*Data for this exercise*:

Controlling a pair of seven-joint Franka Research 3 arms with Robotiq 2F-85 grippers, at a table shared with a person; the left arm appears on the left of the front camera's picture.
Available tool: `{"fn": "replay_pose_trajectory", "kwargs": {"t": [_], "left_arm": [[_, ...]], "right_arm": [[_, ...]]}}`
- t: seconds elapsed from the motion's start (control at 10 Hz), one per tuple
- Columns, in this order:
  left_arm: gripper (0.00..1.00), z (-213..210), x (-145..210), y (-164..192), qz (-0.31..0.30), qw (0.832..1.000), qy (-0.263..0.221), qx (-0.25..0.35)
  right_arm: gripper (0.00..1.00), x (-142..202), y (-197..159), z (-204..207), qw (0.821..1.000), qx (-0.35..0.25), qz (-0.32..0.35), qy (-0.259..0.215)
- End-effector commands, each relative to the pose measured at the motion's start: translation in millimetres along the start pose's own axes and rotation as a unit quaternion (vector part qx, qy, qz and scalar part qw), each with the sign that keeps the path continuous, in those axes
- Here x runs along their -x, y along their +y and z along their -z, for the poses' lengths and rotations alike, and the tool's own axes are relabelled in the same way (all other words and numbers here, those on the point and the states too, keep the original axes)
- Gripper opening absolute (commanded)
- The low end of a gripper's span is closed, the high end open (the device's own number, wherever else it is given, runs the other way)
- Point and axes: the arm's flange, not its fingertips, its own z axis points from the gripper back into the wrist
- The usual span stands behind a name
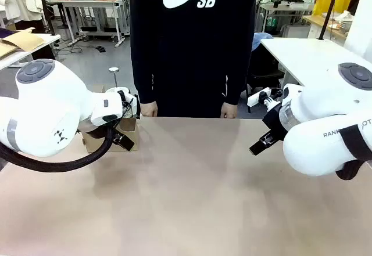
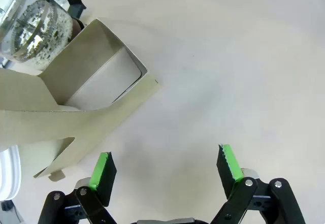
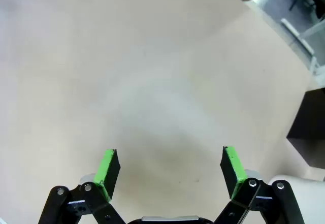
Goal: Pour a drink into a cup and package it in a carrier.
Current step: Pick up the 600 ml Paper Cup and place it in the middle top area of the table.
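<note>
Brown cardboard carrier [image 2: 76,102] is seen just beside a glass jug [image 2: 33,28]. The left gripper [image 2: 165,164] is held near the carrier and the right gripper [image 3: 170,165] well apart from it, the 2 fingers of each spread wide.

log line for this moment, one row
left tool open beside carrier | right tool open above table | glass jug by carrier | nothing held

Pale tan counter [image 1: 192,204]; person in black sweatshirt [image 1: 192,53] standing at far edge; black box [image 3: 311,120] near counter's edge.
</note>
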Motion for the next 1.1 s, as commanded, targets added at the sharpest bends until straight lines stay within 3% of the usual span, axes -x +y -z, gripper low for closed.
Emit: {"fn": "replay_pose_trajectory", "kwargs": {"t": [0.0,0.9,1.0], "left_arm": [[1.0,0,0,0,0.0,1.0,0.0,0.0],[1.0,0,0,0,0.0,1.0,0.0,0.0],[1.0,0,0,0,0.0,1.0,0.0,0.0]], "right_arm": [[1.0,0,0,0,1.0,0.0,0.0,0.0],[1.0,0,0,0,1.0,0.0,0.0,0.0],[1.0,-24,-19,-21,1.0,-0.009,-0.002,-0.008]]}}
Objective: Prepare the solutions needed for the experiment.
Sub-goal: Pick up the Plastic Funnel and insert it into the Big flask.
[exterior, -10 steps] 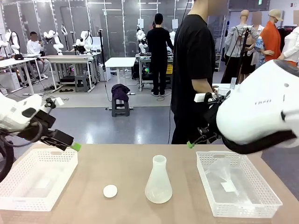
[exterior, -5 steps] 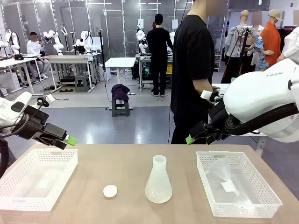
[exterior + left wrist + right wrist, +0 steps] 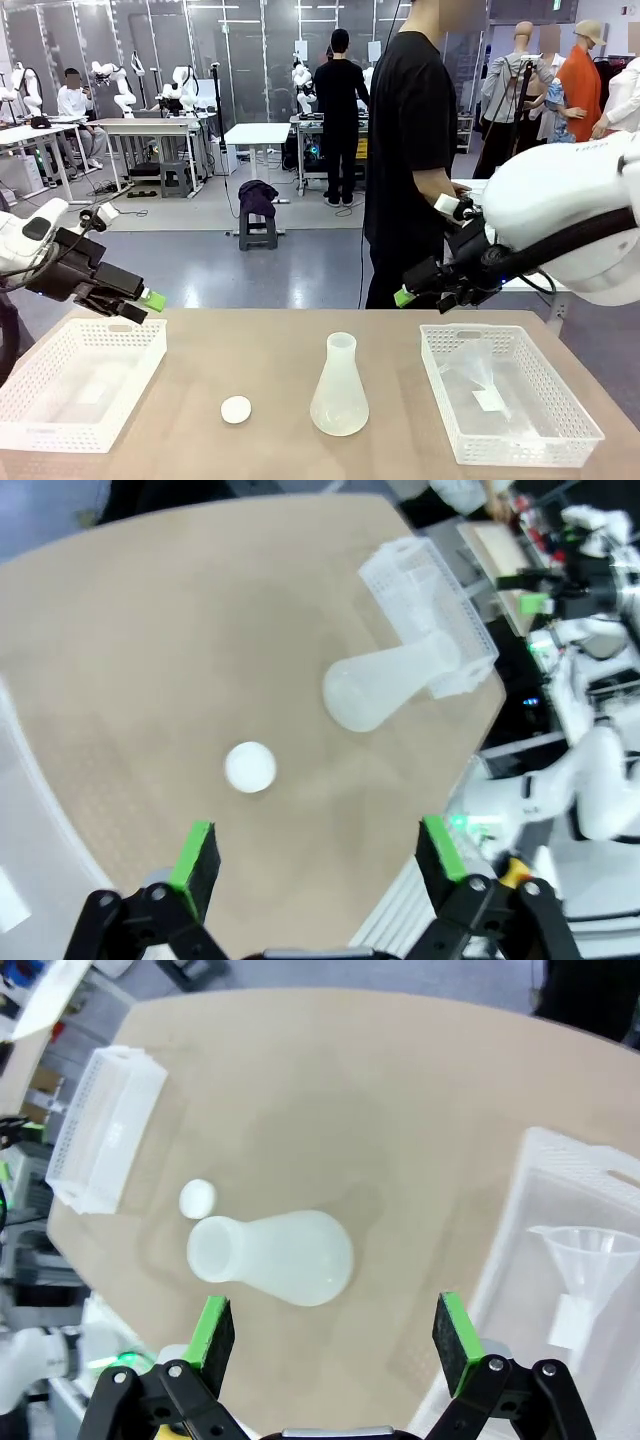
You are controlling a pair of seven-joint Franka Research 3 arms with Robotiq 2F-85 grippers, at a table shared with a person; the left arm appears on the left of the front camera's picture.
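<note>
Solution: cannot be told within the cloudy flask (image 3: 339, 390), upright at mid-surface (image 3: 262, 348). A white disc (image 3: 236, 409) lies near it, toward the left basket (image 3: 52, 436); the right basket (image 3: 520, 452) holds a funnel (image 3: 588, 1258). Left fingers (image 3: 196, 855) and right fingers (image 3: 455, 1342) spread open, empty, raised over the far edge

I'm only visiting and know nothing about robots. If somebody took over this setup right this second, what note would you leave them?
Left gripper: open, empty, in the air near the left basket's far edge.
Right gripper: open, empty, in the air near the right basket's far corner.
Conical flask: upright mid-table, mouth open. A small white disc lies to its left, apart from it.
Funnel: lying in the right basket.
Done: nothing visible.
Left: funnel not yet on the flask; whether the flask holds any liquid I cannot tell.
</note>
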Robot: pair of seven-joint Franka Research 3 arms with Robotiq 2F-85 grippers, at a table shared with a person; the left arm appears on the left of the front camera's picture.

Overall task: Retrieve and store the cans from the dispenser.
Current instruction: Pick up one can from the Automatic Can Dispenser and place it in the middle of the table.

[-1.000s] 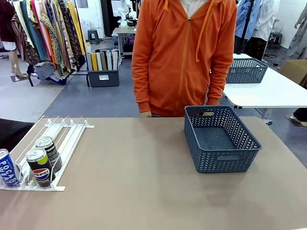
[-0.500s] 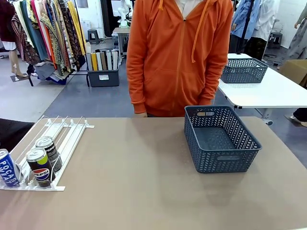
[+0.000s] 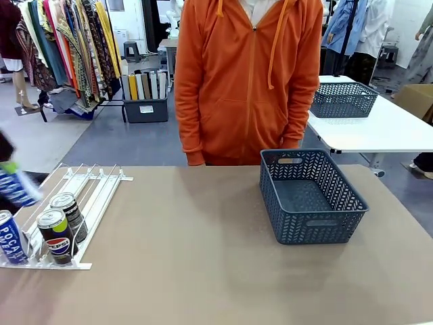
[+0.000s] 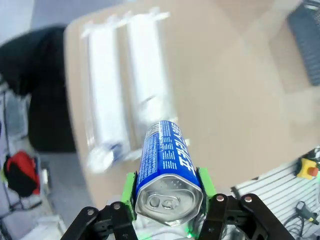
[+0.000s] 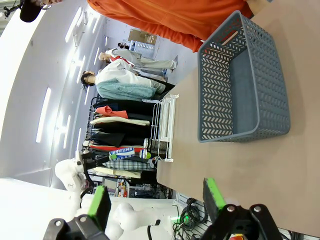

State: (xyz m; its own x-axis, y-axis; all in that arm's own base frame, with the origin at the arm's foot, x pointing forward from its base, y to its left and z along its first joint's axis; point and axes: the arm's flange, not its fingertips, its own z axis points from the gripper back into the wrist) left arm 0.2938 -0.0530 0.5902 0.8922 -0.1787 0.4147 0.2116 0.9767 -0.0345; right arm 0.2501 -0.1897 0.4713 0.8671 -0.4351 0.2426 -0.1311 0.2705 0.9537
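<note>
I have a blue can [image 4: 166, 160] in my left tool [image 4: 169, 197]. The tool is squeezed tight on it, with one green pad [image 4: 130, 192] on each side. The can's silver top faces my wrist camera, and white letters run down its side. From the front, this can is a blur up in the air at the left edge, above the dispenser [image 3: 78, 193].

The dispenser is white with long rails. It lies flat on the left part of the surface [image 3: 203, 271]. At its near end, two black cans [image 3: 55, 235] sit one behind the other in one lane. A second blue can [image 3: 10, 238] sits just beside them on the left, against the curved stop.

A dark blue-grey basket [image 3: 314, 227] stands on the right part of the surface, well apart from the dispenser. It has lots of little holes in its walls and a handle hole at each end.

A person [image 3: 247, 88] in an orange hoodie stands at the far side, close to the edge of the surface and near the basket.

My right tool [image 5: 156, 202] is spread wide with nothing between its fingers. It hangs in the air over the surface, and its camera looks toward the basket.
</note>
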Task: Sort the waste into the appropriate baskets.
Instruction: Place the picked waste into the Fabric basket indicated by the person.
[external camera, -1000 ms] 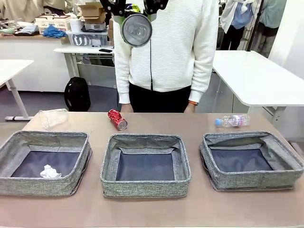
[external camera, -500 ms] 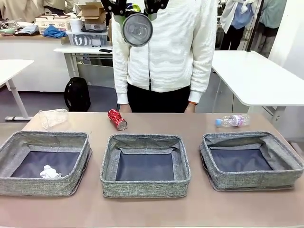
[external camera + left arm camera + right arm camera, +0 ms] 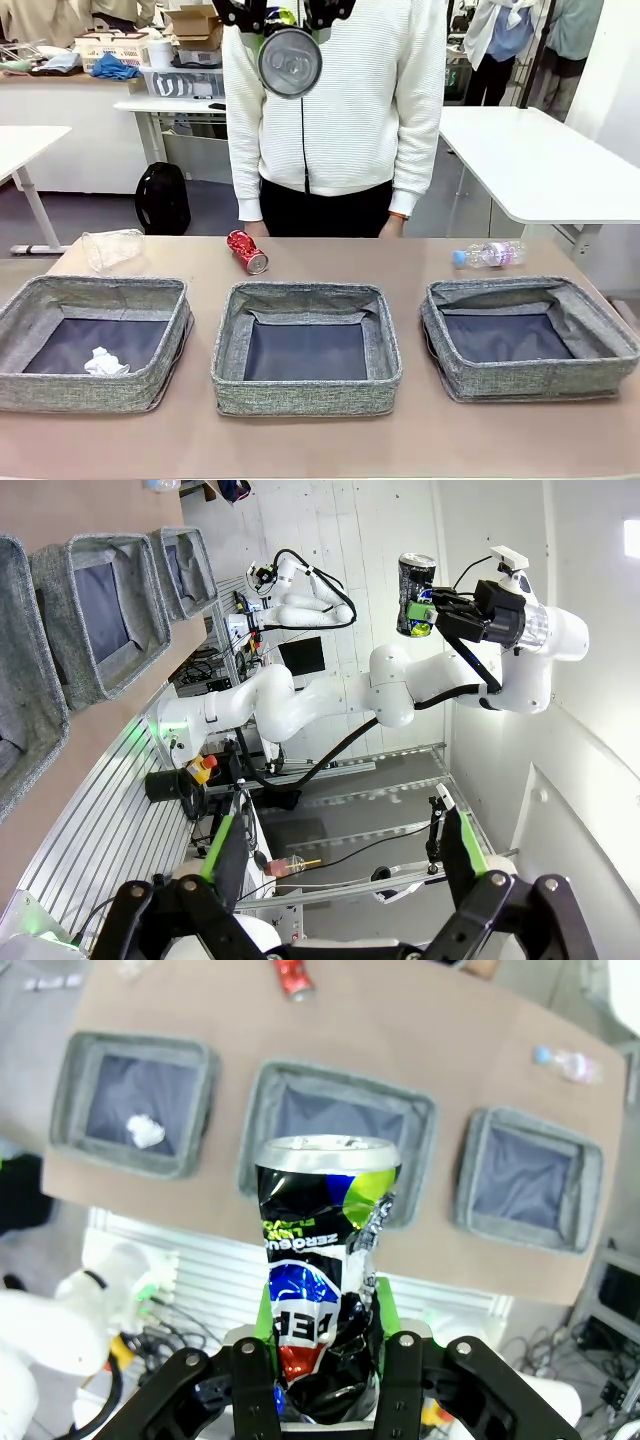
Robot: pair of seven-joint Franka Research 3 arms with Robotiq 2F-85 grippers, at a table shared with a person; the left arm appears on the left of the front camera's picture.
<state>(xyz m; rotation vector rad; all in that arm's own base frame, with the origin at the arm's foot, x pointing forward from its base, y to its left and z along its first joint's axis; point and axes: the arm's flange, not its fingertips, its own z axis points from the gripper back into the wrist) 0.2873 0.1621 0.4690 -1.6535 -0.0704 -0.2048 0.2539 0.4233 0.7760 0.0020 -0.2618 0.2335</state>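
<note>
My right gripper (image 3: 325, 1312) is shut on a dark printed can (image 3: 325, 1260), held high above the table; in the front view the can's (image 3: 288, 62) round end faces the camera. Three grey baskets stand in a row: left (image 3: 95, 395), middle (image 3: 305, 398), right (image 3: 530, 382). A crumpled white paper ball (image 3: 105, 362) lies in the left one. Behind the baskets lie a crushed clear bottle (image 3: 111, 247), a red can (image 3: 247, 251) and a small clear bottle (image 3: 488, 254). My left gripper (image 3: 345, 850) is open and holds nothing, off the table's side.
A person in a white sweater (image 3: 335, 100) stands at the table's far edge, behind the red can. The left wrist view shows the right arm (image 3: 450, 670) raised with the can, and the table's edge (image 3: 120, 730) beside an equipment rack.
The person has shifted slightly to the left. Both grippers and the can have stayed in place.
</note>
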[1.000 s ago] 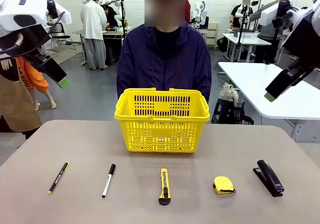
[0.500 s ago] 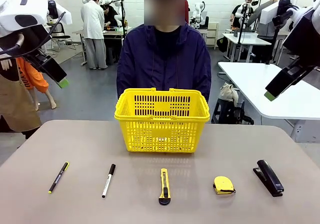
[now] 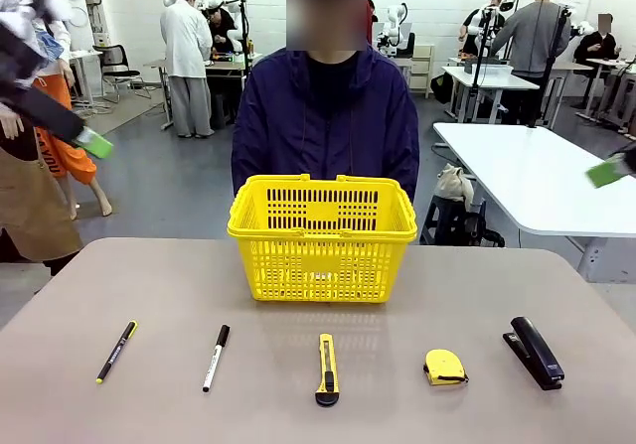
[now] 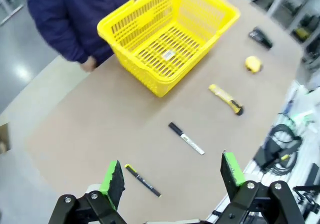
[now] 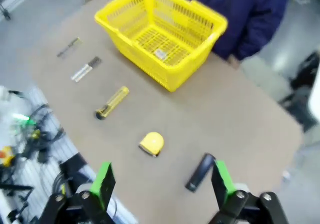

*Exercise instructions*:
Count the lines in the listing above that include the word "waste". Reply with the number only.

*Response for this exercise*:
2